> **Prompt**:
Scan the data below and copy each line where "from" occurs.

-=-=-

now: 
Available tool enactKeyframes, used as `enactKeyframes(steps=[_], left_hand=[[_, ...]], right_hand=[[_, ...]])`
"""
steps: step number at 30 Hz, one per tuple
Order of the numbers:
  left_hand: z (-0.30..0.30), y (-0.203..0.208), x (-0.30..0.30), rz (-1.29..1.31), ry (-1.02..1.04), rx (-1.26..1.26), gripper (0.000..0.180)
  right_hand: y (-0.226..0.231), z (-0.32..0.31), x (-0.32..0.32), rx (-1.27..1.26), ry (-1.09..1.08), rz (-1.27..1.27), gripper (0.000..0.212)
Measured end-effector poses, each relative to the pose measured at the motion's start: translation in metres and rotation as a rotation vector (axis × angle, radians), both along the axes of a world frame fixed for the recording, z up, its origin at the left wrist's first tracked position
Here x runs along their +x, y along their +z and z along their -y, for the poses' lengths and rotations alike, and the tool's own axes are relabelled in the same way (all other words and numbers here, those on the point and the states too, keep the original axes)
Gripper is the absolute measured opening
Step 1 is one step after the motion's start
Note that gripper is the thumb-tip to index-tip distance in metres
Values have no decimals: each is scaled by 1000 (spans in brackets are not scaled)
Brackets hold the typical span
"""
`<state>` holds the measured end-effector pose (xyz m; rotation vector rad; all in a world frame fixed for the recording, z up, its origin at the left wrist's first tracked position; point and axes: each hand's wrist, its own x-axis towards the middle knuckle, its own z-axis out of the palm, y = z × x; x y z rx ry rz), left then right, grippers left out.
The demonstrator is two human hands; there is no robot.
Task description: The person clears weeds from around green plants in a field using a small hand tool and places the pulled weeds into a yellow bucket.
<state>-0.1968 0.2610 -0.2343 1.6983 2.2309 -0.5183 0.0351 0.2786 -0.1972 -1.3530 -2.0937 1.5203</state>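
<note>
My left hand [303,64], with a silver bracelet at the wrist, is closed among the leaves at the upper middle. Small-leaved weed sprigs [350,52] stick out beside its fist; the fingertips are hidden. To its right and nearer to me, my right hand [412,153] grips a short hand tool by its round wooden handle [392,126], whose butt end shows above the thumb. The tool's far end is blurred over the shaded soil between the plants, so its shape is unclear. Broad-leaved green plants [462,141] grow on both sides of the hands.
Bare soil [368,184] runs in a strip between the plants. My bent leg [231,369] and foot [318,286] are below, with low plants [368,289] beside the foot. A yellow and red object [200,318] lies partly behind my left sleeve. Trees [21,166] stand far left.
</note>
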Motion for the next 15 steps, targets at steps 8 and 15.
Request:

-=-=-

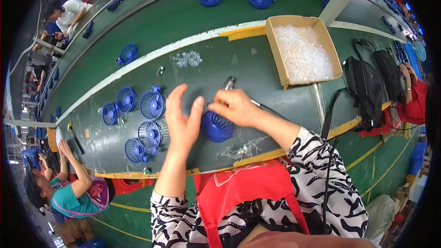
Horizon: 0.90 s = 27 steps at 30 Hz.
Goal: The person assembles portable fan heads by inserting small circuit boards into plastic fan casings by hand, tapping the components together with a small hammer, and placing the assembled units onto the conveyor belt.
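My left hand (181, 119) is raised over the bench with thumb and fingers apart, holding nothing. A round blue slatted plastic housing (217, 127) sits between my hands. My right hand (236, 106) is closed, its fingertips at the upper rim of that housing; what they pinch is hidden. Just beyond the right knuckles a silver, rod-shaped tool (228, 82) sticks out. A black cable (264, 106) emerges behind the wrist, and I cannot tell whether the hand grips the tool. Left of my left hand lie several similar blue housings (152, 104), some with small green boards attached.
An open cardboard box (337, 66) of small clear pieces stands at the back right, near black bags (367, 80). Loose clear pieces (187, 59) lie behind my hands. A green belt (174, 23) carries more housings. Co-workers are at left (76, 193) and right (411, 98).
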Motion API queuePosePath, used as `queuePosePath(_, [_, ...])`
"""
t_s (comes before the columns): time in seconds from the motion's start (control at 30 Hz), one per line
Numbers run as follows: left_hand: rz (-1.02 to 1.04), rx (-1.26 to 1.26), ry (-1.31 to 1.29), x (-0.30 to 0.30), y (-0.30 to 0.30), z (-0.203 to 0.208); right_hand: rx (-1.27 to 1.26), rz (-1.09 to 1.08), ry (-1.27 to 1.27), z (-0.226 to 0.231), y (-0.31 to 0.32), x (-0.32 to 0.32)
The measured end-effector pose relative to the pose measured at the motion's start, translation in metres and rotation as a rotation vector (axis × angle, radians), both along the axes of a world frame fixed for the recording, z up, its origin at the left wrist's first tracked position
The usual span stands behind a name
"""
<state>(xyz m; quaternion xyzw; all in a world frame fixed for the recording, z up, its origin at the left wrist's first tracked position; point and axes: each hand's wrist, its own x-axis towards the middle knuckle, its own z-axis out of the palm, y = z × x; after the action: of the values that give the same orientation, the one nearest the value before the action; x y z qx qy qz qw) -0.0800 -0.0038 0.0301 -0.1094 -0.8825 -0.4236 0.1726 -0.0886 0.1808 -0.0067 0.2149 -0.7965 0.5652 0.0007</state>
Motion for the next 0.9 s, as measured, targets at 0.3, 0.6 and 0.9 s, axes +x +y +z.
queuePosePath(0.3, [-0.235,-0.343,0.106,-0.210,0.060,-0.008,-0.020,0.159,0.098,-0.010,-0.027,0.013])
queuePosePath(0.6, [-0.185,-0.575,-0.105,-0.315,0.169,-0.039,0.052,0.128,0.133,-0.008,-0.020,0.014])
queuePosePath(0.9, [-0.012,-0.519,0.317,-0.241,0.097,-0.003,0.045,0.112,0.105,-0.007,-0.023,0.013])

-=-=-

> **The answer**:
Task description: The person clears weeds from around green plants in a field using a small hand tool and places the pulled weeds into a yellow bucket.
t_s (comes before the columns): time in seconds from the motion's start (control at 30 Hz), one per line

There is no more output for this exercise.